**YOUR TASK:** Please output, without any change, the lines of the material below from the very first through the one with "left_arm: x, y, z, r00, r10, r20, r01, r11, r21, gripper".

**INFORMATION PROVIDED:**
..............................

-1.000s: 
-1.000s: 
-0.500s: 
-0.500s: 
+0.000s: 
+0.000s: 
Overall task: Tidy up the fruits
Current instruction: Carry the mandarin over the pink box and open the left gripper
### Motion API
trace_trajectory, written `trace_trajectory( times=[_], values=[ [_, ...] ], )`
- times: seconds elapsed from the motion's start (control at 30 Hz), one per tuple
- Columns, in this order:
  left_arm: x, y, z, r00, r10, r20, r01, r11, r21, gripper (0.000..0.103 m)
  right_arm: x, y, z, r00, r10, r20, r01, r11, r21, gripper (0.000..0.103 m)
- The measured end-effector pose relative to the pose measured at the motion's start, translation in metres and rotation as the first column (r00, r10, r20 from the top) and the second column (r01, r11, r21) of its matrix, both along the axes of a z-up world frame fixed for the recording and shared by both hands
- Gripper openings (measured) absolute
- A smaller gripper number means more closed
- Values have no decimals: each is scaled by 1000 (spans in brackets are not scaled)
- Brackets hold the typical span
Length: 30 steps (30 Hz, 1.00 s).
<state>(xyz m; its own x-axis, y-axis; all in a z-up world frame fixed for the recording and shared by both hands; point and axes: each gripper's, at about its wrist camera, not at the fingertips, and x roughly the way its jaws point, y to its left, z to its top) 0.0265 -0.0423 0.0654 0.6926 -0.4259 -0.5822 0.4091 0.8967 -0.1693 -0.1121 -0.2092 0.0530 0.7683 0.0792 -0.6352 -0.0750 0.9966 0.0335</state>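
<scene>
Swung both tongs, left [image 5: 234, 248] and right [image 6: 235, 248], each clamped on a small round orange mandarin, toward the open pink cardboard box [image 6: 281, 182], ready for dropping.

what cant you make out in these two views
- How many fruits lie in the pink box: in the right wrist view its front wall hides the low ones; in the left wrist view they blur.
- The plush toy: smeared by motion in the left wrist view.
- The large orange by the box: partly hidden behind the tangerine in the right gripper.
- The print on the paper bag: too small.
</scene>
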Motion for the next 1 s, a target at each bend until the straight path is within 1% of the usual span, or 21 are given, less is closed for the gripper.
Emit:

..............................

**RESULT FOR THIS EXERCISE:**
-1.000s: 
-1.000s: 
-0.500s: 
-0.500s: 
+0.000s: 
+0.000s: 
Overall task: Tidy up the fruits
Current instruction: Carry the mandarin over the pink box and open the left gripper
### Motion API
trace_trajectory, written `trace_trajectory( times=[_], values=[ [_, ...] ], )`
- times: seconds elapsed from the motion's start (control at 30 Hz), one per tuple
- Columns, in this order:
  left_arm: x, y, z, r00, r10, r20, r01, r11, r21, gripper (0.000..0.103 m)

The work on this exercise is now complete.